Records excerpted from a collection
* * * *

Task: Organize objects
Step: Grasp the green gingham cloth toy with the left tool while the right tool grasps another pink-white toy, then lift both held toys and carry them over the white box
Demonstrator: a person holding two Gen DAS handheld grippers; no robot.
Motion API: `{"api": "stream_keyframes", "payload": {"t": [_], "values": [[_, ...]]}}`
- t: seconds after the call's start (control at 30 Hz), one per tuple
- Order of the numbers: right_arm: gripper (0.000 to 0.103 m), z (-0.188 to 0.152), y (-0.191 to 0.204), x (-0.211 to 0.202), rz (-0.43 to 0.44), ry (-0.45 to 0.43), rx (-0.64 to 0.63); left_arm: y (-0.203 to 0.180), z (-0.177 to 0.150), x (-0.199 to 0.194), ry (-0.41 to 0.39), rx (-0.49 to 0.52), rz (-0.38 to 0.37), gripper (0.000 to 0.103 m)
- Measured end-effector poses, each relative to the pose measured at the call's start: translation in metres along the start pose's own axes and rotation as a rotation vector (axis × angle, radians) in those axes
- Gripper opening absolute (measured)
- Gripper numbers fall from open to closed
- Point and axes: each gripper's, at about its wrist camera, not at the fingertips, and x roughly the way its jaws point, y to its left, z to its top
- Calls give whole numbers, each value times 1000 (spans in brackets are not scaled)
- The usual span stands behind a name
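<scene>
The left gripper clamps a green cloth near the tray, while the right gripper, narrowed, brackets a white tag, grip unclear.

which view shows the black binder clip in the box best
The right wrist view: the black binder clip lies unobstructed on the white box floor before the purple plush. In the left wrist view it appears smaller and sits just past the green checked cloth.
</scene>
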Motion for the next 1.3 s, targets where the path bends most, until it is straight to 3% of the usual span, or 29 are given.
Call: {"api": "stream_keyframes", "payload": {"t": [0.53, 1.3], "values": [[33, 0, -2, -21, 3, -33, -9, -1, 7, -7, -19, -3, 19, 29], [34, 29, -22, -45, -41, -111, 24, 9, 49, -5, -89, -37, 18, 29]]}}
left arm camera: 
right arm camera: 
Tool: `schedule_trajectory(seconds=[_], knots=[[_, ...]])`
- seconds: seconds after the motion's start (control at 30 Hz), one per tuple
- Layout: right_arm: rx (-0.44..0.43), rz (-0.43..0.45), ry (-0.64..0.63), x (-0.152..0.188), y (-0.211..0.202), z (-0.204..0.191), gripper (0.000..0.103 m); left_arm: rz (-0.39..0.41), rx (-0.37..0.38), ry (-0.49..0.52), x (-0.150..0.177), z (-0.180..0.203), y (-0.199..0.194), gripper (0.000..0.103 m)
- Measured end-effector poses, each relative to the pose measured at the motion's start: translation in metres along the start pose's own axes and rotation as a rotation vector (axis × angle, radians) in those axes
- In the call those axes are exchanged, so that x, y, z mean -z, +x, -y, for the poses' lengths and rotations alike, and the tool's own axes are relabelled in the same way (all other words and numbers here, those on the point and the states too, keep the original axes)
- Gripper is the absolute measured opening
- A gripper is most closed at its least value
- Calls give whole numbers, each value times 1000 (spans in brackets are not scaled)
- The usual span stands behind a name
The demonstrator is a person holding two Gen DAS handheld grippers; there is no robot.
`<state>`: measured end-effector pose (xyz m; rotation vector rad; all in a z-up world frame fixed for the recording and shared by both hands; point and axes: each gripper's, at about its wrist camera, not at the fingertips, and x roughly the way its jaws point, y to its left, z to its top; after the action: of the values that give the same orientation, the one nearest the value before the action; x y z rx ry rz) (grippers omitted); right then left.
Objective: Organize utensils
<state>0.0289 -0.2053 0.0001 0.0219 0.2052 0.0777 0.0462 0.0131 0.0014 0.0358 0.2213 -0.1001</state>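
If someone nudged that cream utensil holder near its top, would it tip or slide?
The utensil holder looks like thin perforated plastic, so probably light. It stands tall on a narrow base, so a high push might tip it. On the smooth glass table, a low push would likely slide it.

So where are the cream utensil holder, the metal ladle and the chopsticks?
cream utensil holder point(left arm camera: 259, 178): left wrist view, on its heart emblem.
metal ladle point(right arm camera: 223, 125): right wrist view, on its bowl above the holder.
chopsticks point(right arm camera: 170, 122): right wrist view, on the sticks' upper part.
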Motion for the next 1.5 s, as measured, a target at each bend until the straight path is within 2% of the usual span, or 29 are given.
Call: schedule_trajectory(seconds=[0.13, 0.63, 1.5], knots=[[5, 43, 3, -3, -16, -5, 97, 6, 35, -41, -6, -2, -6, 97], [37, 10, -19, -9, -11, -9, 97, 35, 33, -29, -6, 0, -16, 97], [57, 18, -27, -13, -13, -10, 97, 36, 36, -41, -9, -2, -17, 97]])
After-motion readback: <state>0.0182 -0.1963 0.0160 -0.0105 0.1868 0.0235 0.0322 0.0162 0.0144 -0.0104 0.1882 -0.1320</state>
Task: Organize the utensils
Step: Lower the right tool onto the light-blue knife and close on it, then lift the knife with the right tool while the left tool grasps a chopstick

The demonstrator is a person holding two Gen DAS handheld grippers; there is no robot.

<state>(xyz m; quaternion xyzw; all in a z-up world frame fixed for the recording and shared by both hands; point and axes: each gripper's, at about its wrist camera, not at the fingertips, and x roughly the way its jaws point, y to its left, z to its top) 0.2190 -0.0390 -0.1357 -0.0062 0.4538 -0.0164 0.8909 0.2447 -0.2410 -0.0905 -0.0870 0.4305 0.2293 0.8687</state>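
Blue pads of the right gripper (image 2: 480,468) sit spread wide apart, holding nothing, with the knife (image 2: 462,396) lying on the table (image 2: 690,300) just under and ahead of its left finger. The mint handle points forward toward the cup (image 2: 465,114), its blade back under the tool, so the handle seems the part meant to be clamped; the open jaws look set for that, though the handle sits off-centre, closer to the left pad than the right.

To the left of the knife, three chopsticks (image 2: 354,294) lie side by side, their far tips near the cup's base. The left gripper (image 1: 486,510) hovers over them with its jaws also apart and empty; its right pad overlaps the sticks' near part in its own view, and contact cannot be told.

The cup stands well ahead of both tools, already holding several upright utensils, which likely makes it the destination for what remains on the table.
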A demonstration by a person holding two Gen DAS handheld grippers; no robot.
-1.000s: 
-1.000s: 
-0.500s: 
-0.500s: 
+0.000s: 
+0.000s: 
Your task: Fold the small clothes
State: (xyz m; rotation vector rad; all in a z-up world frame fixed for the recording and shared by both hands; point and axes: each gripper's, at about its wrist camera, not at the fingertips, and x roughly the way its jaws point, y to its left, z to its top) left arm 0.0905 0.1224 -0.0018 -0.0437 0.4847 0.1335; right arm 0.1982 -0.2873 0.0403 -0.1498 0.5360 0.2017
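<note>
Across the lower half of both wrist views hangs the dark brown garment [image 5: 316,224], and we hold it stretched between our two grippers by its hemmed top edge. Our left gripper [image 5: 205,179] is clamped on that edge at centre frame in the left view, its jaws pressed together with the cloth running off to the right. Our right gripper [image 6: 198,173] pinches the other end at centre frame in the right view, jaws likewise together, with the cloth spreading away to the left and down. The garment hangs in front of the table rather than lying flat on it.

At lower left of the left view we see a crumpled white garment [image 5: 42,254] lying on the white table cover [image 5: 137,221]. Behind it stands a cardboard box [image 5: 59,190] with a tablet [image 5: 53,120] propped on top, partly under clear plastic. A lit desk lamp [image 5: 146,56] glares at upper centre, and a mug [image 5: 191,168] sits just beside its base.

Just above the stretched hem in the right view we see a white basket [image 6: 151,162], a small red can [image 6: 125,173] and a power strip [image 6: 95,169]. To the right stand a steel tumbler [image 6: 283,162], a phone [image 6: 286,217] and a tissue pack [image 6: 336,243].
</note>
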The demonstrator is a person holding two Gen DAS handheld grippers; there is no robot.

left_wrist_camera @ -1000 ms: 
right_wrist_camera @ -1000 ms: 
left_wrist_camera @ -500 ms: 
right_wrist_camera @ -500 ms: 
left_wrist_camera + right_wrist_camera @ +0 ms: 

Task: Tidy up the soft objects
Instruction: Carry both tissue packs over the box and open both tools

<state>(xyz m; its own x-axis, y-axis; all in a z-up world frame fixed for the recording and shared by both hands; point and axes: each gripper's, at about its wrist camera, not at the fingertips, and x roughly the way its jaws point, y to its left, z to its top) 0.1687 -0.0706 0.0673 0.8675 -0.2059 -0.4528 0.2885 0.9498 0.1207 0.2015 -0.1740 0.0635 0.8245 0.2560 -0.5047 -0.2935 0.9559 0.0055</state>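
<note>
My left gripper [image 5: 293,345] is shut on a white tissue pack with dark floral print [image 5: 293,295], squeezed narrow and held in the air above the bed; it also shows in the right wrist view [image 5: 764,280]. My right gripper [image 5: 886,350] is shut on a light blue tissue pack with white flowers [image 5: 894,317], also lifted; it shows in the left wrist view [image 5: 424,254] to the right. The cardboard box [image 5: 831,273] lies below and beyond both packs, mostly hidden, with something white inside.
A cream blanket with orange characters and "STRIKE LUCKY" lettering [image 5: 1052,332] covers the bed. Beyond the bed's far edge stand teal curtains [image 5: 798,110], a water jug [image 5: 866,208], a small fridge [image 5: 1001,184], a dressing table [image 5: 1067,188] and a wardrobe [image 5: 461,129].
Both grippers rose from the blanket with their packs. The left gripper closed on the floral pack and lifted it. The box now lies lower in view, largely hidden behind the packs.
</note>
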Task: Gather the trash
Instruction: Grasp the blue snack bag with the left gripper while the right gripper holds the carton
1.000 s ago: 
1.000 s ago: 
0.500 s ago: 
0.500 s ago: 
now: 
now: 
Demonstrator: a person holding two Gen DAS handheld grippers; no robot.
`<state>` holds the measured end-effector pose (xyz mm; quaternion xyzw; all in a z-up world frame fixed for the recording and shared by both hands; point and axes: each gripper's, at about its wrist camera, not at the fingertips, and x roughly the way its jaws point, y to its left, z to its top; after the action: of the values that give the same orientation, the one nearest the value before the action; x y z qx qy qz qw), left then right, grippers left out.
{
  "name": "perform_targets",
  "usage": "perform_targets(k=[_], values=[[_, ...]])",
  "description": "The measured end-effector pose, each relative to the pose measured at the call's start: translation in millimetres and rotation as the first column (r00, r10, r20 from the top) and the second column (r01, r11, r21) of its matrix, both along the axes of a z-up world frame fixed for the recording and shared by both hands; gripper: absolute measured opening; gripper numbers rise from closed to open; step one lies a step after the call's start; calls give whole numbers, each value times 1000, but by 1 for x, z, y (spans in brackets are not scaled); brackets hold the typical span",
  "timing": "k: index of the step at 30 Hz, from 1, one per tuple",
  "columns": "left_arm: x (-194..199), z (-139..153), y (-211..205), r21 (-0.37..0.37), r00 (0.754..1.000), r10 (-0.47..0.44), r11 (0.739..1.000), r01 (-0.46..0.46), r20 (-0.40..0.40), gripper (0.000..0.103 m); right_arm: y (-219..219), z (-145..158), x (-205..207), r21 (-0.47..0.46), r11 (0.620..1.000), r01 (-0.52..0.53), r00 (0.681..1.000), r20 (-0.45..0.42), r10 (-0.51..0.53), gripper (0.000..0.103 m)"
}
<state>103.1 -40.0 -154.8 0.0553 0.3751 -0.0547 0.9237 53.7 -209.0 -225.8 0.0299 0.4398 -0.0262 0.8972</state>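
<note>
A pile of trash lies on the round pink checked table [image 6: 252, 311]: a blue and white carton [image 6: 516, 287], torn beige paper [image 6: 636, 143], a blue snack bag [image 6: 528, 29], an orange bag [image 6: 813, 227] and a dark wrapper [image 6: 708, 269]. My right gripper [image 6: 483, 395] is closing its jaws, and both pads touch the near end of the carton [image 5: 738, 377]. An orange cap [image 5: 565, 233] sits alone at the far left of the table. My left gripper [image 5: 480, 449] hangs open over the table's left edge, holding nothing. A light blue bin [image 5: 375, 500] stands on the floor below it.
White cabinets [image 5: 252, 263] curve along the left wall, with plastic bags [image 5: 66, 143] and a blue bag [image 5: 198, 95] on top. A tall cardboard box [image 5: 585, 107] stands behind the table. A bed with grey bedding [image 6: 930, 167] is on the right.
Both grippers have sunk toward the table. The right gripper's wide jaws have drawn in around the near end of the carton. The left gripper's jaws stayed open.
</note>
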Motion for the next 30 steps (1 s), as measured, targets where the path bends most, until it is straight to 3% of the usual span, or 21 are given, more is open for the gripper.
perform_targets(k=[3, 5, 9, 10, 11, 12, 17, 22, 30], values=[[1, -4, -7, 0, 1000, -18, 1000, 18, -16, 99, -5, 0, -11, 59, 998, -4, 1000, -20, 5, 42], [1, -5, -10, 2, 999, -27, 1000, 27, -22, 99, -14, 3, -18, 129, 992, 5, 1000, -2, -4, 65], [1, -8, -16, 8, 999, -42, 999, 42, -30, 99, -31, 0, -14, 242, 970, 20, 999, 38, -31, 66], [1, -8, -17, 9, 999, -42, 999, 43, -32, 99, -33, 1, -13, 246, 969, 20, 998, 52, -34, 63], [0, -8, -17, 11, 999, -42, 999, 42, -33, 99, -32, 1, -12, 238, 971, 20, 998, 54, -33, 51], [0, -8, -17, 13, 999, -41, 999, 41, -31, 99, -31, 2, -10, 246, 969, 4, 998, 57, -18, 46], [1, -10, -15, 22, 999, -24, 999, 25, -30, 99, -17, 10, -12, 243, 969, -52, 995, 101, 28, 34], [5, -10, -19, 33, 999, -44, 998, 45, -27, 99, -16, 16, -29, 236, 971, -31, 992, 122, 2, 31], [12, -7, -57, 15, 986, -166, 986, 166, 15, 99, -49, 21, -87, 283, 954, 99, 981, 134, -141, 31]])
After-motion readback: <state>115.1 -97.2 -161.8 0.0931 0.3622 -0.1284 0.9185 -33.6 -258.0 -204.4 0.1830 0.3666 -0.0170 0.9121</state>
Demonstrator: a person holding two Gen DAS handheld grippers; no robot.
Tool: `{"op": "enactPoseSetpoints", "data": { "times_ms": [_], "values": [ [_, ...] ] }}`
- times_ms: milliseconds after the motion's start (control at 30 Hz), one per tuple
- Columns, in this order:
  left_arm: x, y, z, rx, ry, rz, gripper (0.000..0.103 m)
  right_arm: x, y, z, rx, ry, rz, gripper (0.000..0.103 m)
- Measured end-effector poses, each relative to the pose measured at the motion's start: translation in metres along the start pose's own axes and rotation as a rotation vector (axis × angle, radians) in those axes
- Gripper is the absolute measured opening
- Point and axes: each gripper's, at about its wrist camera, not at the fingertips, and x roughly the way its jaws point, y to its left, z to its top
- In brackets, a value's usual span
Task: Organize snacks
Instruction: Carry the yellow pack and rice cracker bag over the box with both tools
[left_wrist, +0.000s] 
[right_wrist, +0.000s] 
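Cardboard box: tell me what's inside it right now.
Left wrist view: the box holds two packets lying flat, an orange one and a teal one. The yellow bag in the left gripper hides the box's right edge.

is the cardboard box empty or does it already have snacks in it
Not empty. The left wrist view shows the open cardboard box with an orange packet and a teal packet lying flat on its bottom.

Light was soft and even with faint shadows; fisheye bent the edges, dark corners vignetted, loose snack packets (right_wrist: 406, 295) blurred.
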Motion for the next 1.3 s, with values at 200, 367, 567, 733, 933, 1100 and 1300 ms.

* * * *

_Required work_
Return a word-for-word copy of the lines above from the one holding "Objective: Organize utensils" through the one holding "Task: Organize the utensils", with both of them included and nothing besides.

_Output for this task_
Objective: Organize utensils
<state>0.0289 -0.2053 0.0001 0.0219 0.2052 0.0777 0.0462 0.0131 0.0014 0.0358 0.2213 -0.1001</state>
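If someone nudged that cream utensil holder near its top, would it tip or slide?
The utensil holder looks like thin perforated plastic, so probably light. It stands tall on a narrow base, so a high push might tip it. On the smooth glass table, a low push would likely slide it.

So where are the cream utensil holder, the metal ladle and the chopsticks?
cream utensil holder point(left arm camera: 259, 178): left wrist view, on its heart emblem.
metal ladle point(right arm camera: 223, 125): right wrist view, on its bowl above the holder.
chopsticks point(right arm camera: 170, 122): right wrist view, on the sticks' upper part.
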Motion for the next 1.5 s, as measured, a target at each bend until the straight path is within 2% of the usual span, or 29 are given.
Call: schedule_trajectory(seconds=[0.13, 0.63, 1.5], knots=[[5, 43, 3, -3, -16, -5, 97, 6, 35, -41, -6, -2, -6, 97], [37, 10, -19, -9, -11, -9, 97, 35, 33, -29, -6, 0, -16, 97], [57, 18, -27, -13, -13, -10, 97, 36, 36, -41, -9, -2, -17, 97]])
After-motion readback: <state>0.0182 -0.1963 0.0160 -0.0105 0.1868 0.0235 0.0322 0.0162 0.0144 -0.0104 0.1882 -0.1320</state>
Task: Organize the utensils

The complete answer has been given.